Le Discours de la servitude volontaire, d’Etienne de La Boétie, On ne badine pas avec l’amour, d’Alfred de Musset, ou encore La Peau de chagrin, d’Honoré de Balzac… Plus de 385 000 élèves de 1re de la voie générale et 145 000 candidats de la voie technologique planchent sur des œuvres du patrimoine littéraire francophone, jeudi 11 juin, lors de l’épreuve anticipée de français. Cette étape marque le début des épreuves terminales du baccalauréat et la fin des cours de français dans le tronc commun des enseignements.
Transmettre une culture littéraire et des compétences linguistiques tout en donnant le goût de la lecture aux élèves, telle est la gageure des professeurs de lettres. Un défi qui va croissant, tant la désaffection pour le livre s’accroît chez les adolescents. Un tiers des 16-19 ans ne lisent pas du tout pour leurs loisirs. Ce décrochage s’opère à partir de 13 ans, et conduit à un temps moyen de lecture de dix minutes par jour pour les garçons et de dix-neuf minutes pour les filles, selon la dernière enquête du Centre national du livre publiée en avril.

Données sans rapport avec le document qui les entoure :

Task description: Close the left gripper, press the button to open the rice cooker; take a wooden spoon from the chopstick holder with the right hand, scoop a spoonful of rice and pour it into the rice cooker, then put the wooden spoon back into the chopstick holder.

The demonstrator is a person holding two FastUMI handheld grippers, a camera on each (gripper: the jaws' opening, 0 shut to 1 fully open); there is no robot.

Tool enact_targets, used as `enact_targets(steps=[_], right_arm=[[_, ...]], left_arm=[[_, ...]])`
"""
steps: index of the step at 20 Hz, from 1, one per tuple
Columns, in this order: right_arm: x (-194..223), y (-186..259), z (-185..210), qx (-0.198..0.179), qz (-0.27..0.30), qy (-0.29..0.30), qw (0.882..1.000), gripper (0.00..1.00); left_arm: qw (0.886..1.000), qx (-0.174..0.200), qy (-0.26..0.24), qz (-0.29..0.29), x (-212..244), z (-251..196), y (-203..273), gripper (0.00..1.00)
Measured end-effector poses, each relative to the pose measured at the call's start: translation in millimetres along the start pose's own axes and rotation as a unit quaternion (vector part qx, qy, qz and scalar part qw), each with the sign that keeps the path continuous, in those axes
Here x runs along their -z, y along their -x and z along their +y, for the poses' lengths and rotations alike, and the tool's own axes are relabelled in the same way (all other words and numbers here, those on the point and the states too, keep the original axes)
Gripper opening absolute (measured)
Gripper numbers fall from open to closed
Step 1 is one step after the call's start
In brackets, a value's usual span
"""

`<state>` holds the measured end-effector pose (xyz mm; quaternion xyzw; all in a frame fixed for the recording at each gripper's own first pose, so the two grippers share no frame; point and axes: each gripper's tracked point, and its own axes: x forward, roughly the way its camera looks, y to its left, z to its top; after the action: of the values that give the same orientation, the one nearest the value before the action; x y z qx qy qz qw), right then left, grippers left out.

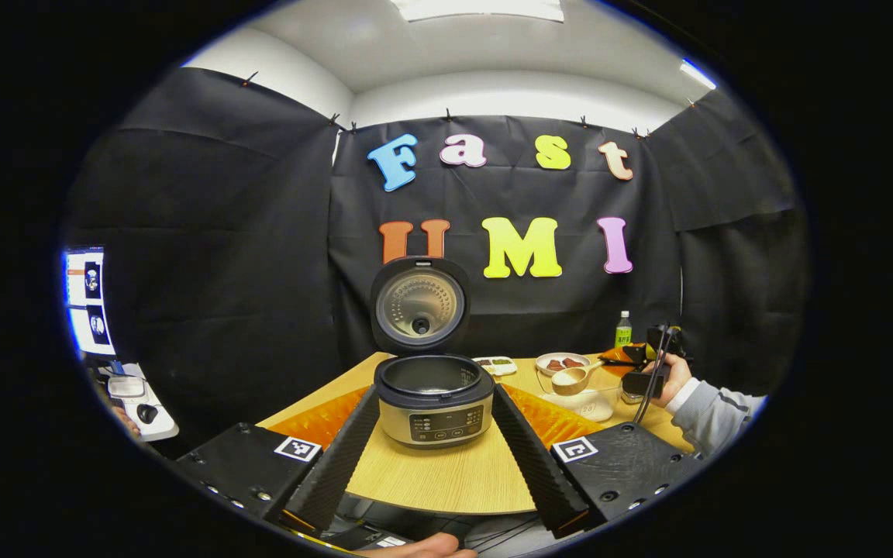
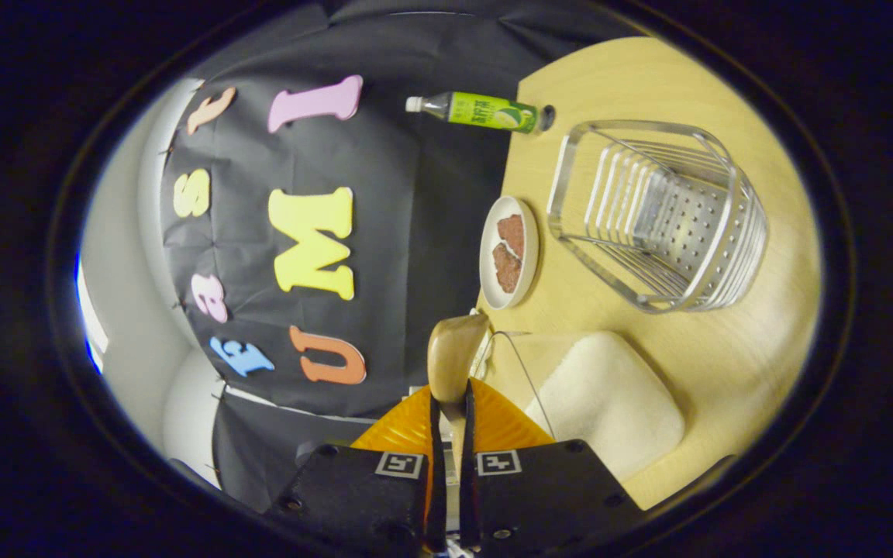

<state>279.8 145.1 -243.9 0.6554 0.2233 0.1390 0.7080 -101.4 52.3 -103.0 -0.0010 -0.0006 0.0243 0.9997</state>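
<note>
Left jaws: spread wide on the left gripper, holding and touching nothing, framing the rice cooker from the near side.
Right jaws: pressed nearly together on the right gripper, pinching the handle of the pale wooden spoon; the right gripper view is rolled onto its side.
Landmark: silver-and-black round rice cooker, on the light wooden bench, its domed lid standing upright and the dark inner pot bare.
Left of the cooker: an orange ribbed mat runs under it; further left, off the bench, a lit monitor.
Right of the cooker: the spoon bowl hangs over a clear plastic tub of white rice, just beside the cooker; whether it carries rice I cannot tell.
Further right: a white plate with reddish-brown pieces behind the tub, a green-labelled bottle by the wall, and a silver wire-and-perforated-metal chopstick holder, well apart from the cooker.
Stage (judged): button pressed, spoon drawn; scooping or carrying is in hand.
Risk: the spoon's thin handle could twist in the jaws, tipping rice onto the mat before it reaches the pot.
Risk: swinging leftward too low could knock the tub rim or the cooker's edge.
</note>
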Motion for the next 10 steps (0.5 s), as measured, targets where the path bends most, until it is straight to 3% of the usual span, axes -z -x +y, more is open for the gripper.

Comment donner envie de lire ? La question travaille les professeurs de lettres, d’autant plus à l’heure de l’intelligence artificielle et de ses dissertations clés en main. « Il y a un vrai enjeu social et sociétal à ce que l’école crée ou recrée du lien avec la littérature. Mais, au fur et à mesure des années, l’éducation nationale n’a fait qu’apporter des contraintes qui réduisent la liberté des enseignants et la possibilité pour les élèves de s’exprimer plus librement », affirme Isabelle Henry, présidente de l’Association française pour l’enseignement du français, qui réunit les professeurs de lettres.